[What the task requires]: Copy out, exactly, the first line of the entries below and every line after it through the one containing "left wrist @".

- - - -

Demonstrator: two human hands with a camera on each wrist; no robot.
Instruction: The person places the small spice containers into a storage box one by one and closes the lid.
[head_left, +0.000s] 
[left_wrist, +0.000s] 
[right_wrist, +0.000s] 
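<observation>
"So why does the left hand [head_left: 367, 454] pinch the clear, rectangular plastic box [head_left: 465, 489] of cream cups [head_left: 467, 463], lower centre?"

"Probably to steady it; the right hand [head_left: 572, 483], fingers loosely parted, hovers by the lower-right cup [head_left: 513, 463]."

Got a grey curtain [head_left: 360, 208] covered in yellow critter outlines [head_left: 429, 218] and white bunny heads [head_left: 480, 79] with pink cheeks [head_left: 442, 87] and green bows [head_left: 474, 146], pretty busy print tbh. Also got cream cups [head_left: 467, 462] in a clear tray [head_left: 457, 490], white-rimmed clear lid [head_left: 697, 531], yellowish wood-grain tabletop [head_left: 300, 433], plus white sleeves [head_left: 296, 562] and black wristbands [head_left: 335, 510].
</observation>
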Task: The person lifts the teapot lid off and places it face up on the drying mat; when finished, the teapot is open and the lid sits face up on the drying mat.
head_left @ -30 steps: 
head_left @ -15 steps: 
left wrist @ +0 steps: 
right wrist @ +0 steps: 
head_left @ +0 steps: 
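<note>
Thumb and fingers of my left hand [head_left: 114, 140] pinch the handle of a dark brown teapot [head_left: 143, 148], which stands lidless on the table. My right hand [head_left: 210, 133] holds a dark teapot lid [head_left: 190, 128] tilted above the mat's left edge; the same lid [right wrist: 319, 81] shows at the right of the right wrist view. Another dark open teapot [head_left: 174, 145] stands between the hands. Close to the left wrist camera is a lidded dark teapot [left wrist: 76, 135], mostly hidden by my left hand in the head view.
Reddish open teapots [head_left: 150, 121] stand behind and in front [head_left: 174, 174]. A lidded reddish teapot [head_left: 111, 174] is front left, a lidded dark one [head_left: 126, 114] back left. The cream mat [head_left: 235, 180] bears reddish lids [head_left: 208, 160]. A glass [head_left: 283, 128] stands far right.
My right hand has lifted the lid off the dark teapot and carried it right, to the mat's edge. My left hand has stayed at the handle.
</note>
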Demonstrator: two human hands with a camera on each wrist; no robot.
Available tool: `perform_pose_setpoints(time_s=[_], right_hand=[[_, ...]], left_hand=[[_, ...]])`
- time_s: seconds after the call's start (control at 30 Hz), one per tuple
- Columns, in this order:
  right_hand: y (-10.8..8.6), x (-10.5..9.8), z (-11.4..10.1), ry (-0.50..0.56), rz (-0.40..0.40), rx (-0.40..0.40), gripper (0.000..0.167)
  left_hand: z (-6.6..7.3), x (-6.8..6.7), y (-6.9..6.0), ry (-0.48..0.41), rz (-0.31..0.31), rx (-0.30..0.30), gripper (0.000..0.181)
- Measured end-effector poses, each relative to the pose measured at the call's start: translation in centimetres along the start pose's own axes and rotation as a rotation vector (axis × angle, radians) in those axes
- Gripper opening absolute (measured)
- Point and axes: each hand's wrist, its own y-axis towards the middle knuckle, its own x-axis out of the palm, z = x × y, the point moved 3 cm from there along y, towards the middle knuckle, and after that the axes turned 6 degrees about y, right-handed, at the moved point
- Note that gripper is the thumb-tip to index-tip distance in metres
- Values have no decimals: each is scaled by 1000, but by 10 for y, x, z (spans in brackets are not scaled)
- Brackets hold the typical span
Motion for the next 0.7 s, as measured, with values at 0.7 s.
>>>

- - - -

[Final answer]:
Demonstrator: two human hands with a camera on each wrist; no robot.
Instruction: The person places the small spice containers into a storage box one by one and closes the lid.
[head_left, +0.000s] 
[left_wrist, +0.000s] 
[right_wrist, +0.000s] 
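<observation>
"So why does the left hand [head_left: 367, 454] pinch the clear, rectangular plastic box [head_left: 465, 489] of cream cups [head_left: 467, 463], lower centre?"

"Probably to steady it; the right hand [head_left: 572, 483], fingers loosely parted, hovers by the lower-right cup [head_left: 513, 463]."

Got a grey curtain [head_left: 360, 208] covered in yellow critter outlines [head_left: 429, 218] and white bunny heads [head_left: 480, 79] with pink cheeks [head_left: 442, 87] and green bows [head_left: 474, 146], pretty busy print tbh. Also got cream cups [head_left: 467, 462] in a clear tray [head_left: 457, 490], white-rimmed clear lid [head_left: 697, 531], yellowish wood-grain tabletop [head_left: 300, 433], plus white sleeves [head_left: 296, 562] and black wristbands [head_left: 335, 510].
</observation>
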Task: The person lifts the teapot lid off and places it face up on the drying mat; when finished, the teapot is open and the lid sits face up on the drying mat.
head_left @ -30 steps: 
head_left @ -15 steps: 
left wrist @ +0 steps: 

This output requires no further additions.